* TASK PROMPT
Quote verbatim the span of lines that begins the listing below and closes with the line containing "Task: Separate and".

* DATA EXTRACT
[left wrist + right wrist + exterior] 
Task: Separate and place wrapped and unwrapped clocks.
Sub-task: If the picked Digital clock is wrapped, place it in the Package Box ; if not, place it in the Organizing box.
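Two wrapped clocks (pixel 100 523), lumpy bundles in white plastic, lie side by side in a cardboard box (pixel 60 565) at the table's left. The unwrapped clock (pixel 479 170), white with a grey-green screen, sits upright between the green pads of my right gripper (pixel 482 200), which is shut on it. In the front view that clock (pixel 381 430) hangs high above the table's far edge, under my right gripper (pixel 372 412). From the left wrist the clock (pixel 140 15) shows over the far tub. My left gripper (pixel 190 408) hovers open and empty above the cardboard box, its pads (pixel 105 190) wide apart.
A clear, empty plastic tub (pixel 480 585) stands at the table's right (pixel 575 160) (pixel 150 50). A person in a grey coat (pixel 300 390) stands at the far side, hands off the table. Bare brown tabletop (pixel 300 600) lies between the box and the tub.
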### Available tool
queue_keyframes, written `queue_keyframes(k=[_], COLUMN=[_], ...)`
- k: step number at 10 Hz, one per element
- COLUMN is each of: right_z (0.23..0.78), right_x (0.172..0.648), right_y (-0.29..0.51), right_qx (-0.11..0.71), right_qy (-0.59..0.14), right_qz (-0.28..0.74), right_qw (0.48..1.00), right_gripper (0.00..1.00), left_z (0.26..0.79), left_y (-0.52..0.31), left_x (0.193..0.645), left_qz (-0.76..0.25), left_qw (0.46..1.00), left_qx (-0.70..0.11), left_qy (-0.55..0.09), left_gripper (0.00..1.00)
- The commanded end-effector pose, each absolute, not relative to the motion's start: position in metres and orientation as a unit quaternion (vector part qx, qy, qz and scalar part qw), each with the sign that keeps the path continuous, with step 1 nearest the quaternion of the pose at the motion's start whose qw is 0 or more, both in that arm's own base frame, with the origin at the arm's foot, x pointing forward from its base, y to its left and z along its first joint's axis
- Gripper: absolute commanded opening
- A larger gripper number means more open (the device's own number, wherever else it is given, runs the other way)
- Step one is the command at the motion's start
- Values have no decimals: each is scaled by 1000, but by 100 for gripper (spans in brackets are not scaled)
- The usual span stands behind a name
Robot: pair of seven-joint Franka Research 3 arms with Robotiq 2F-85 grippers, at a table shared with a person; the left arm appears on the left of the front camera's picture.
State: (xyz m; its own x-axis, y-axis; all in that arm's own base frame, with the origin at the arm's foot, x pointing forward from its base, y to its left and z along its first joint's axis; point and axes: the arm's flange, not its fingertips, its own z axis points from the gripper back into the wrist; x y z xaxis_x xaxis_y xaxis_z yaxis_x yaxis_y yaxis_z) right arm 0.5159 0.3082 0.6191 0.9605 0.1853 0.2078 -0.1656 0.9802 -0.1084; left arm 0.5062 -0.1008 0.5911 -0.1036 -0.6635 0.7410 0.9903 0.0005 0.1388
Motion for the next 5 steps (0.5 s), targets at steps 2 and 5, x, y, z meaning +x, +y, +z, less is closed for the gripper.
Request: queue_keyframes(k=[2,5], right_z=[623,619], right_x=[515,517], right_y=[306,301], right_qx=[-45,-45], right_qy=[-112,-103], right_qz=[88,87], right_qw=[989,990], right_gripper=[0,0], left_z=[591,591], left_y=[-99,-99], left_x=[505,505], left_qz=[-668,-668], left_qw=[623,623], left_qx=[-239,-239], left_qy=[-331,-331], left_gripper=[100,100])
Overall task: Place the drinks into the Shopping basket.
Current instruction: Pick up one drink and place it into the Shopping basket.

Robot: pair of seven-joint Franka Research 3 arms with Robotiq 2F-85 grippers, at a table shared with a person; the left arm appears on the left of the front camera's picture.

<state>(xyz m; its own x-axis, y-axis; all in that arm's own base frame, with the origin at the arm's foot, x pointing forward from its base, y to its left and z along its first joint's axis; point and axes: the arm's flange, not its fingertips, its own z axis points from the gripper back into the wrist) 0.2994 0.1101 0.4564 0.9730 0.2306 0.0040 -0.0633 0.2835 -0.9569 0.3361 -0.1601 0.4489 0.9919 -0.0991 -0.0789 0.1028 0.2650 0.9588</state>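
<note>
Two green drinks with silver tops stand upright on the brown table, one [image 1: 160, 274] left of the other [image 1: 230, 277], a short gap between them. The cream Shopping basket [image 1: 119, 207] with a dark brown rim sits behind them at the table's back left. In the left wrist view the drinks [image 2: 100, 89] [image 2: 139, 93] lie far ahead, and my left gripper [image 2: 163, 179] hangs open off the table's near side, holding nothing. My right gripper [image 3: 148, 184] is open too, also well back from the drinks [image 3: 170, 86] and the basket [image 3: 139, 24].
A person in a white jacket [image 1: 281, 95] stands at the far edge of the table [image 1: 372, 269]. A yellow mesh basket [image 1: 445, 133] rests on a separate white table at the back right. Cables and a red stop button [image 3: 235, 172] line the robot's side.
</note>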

* SOLUTION FOR THIS PROBLEM
[left wrist + right wrist + exterior] 
Task: Separate and place wrapped and unwrapped clocks.

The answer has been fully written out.